The vertical diet was designed by a bodybuilder for maximum muscle mass gain. But calling it a diet may be a bit misleading. A better way to describe it is an eating strategy. This strategy involves consuming small amounts of fruits, vegetables, fish, dairy, and legumes as a way to get all the micronutrients your body needs. This forms the base or “horizontal” part of the regimen. The “vertical” part includes large quantities of food that give your body the fuel and raw materials it needs to build muscle. These foods include white rice and red meat.
A Complement to Exercise
When you do exercises meant to stimulate muscle growth, you want to complement your workout with a full night’s rest and the right foods. The idea behind the vertical diet is that the red meat supplies your body with the amino acids, iron, and B vitamins it needs to build muscle. The white rice is an easy-to-digest carbohydrate that converts to energy for protein building. And the micronutrients are there to support this entire process.
Not for long-term use
This is not a weight-loss diet. On the contrary, this eating strategy will have you packing on the pounds in muscle. But as with all fad diets, it isn’t sustainable for the long run. Red meat is high in saturated fats and artery-clogging cholesterol. You still need fiber from fruits and vegetables, as well as antioxidants to protect your cells from the damage caused by protein synthesis.

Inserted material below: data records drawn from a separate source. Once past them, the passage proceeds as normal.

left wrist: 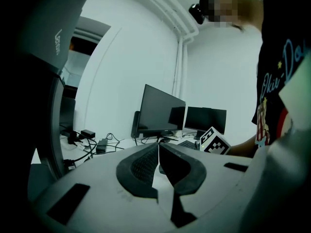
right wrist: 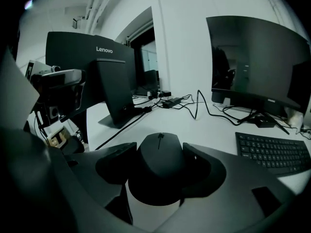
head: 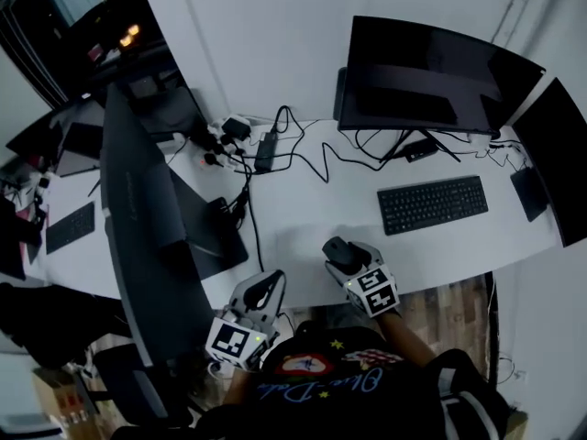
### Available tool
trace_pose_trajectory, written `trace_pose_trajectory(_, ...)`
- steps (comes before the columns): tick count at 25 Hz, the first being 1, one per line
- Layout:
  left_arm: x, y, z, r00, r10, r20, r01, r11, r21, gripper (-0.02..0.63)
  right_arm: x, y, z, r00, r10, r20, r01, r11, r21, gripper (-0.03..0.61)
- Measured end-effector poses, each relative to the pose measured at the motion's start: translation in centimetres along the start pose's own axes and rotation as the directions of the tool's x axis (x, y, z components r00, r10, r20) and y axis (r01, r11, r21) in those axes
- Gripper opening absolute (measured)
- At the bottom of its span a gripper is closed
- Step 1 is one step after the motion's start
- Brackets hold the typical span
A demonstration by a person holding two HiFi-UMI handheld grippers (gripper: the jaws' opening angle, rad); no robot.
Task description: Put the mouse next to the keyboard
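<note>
Right gripper view: the right tool (right wrist: 160,173) is clenched on the mouse (right wrist: 159,152), one jaw against each flank. The mouse's nose and scroll wheel point straight ahead, along the line of the jaws.

Outward from there, bare white counter (right wrist: 209,130) runs forward. The keyboard (right wrist: 274,152) lies ahead and to the right, well apart from the mouse.

In the head view the keyboard's long axis runs across the counter, roughly left to right and tilted a little. Its left end is the end nearer the right tool. The mouse sits at the counter's front edge. It looks lifted, though no view shows clearly whether its underside touches the surface.

The coming move, as I judge it, is a carry forward and to the right. The mouse's long axis would be kept crosswise to the keyboard's, and it would be set down just beside one of the keyboard's short ends.

The left tool (left wrist: 156,166) has its jaws together on nothing. It hangs low at the person's left and is the farther of the two from the keyboard.
</note>
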State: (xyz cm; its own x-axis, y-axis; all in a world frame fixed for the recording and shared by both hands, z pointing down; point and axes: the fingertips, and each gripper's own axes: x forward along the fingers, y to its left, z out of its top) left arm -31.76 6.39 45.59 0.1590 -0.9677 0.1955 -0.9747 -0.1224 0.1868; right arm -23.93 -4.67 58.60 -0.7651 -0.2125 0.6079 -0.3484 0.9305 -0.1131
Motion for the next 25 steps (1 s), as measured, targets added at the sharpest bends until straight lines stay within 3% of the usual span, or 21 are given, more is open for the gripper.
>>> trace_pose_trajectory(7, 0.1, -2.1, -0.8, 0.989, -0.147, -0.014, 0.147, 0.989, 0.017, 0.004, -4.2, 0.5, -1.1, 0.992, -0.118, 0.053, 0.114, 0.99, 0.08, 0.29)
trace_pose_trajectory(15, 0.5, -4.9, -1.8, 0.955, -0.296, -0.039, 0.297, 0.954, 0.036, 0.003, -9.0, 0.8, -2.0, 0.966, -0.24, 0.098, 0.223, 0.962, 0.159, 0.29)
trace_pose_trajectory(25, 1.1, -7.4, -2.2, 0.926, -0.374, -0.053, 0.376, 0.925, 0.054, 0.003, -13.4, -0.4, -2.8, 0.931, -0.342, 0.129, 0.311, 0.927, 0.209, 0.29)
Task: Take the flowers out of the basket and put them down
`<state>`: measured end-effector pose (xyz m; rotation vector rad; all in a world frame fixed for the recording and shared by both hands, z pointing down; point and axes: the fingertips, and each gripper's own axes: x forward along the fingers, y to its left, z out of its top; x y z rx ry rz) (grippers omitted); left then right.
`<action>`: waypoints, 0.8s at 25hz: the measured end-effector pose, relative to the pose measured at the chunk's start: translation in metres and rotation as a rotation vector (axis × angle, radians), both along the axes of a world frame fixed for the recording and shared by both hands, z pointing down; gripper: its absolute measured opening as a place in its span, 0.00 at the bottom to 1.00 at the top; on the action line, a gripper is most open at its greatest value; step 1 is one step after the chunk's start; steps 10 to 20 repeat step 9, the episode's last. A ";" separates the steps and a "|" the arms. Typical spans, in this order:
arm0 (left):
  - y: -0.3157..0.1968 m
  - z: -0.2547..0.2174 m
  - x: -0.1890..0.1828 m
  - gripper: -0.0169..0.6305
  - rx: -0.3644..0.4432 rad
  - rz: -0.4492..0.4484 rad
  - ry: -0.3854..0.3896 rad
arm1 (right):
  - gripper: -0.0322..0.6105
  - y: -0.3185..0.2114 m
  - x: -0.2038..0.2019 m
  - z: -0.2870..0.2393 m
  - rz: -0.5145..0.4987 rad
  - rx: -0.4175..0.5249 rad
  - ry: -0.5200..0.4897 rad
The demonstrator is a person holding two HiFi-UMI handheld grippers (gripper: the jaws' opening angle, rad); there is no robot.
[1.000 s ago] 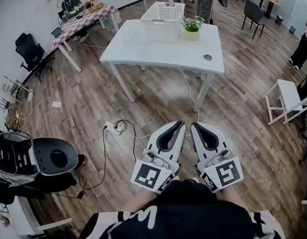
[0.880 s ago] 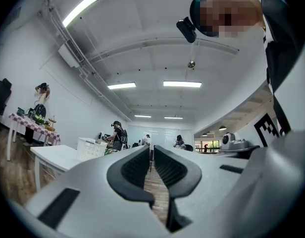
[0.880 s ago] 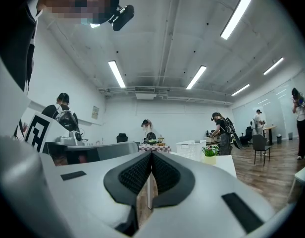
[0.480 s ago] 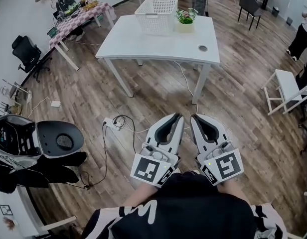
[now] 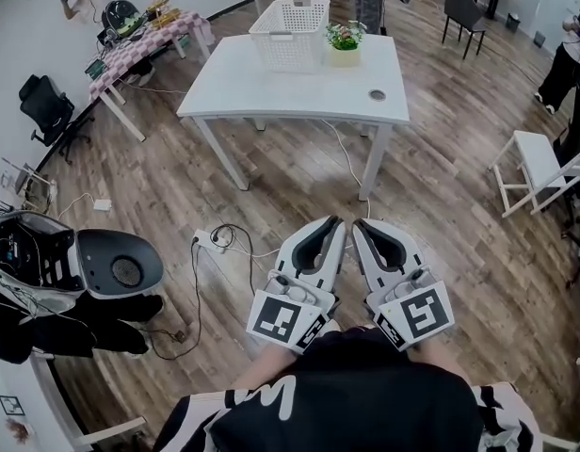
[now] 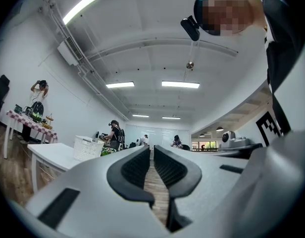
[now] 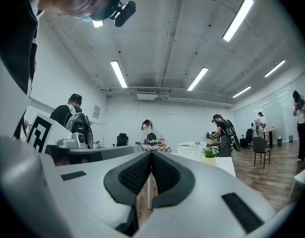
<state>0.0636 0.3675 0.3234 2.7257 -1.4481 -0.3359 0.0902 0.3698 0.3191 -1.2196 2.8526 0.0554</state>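
A white lattice basket (image 5: 290, 31) stands at the far side of a white table (image 5: 271, 92). Right beside it sits a small potted plant with flowers (image 5: 344, 41) in a pale pot, outside the basket. Both are far ahead of me across the wooden floor. My left gripper (image 5: 335, 222) and right gripper (image 5: 358, 224) are held side by side close to my body, both shut with nothing in them. The left gripper view shows the basket (image 6: 87, 148) small and distant. In the right gripper view the flowers (image 7: 210, 154) stand to the right of the basket (image 7: 192, 150).
A power strip (image 5: 213, 240) with cables lies on the floor between me and the table. A grey round machine (image 5: 116, 266) is at my left and a white stool (image 5: 539, 168) at the right. Farther off are a checkered-cloth table (image 5: 144, 40), an office chair (image 5: 43, 97) and several people.
The table and basket have slid slightly up and left in the head view. Both grippers stay shut, side by side near my body.
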 end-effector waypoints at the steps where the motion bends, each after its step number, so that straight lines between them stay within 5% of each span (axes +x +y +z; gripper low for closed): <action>1: 0.000 -0.001 0.000 0.07 0.003 0.002 0.000 | 0.08 0.000 0.000 0.000 0.002 0.001 0.000; 20: -0.001 0.002 0.002 0.07 0.001 0.010 0.003 | 0.08 0.001 -0.001 0.005 -0.002 -0.007 0.007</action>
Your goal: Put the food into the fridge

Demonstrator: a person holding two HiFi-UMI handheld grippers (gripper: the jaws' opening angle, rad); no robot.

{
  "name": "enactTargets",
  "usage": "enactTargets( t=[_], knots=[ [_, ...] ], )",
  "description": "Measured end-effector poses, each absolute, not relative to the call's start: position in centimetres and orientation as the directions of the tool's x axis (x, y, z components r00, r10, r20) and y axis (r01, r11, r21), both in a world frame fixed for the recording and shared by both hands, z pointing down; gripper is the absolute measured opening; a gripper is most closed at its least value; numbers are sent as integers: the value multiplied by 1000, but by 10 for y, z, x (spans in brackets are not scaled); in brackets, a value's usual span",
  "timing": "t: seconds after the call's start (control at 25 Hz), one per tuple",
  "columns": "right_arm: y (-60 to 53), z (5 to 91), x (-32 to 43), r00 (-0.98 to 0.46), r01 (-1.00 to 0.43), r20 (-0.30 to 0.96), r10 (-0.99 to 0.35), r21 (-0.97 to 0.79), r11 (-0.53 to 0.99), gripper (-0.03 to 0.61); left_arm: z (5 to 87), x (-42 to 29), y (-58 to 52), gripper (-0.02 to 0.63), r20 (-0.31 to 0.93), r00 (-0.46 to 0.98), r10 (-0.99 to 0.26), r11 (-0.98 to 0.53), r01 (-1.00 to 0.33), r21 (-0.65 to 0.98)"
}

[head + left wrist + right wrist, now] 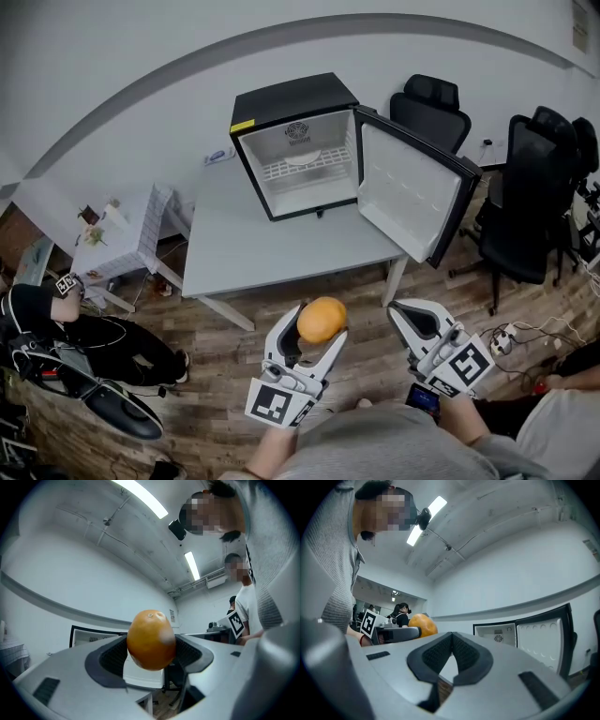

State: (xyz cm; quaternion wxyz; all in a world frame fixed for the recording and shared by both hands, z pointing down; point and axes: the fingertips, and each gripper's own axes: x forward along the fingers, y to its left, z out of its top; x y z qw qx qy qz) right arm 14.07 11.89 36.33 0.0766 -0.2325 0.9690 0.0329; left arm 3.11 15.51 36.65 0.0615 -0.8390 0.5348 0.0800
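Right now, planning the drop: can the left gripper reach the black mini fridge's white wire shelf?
Likely yes for the left gripper, once closer: the fridge door hangs open, nothing before the shelf.

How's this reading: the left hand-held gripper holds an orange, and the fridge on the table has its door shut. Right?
Not quite: the door of the fridge stands open, swung out to the right, as the head view shows. The left hand-held gripper does hold the orange, and the fridge is on the table.

Head view: white wall at 12 o'clock. Grey table at centre. Black office chairs at 2 o'clock. White side table at 9 o'clock. Wood-plank floor at 6 o'clock.
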Motion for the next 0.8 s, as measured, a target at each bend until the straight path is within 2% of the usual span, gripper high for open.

Yes, muscle-building requires tearing down muscles and rebuilding them. But your body isn’t a construction site you can just demolish and renovate in one fell swoop. In actuality, it’s more like thousands of chemical reactions happening all at once. But many by-products of these chemical reactions are harmful and can cause cell damage. Eating foods that are high in antioxidants can help protect your cells.
So…should you try it?
Sure! If you want to fuel your body without using protein shakes and other highly-processed foods, give it a try. The vertical diet is an excellent way to ensure you’re getting enough calories each day. But if you’re looking for a healthy lifestyle change, the vertical diet may not be right for you. If you’re unsure about how you should proceed, speak to a licensed dietician or your doctor.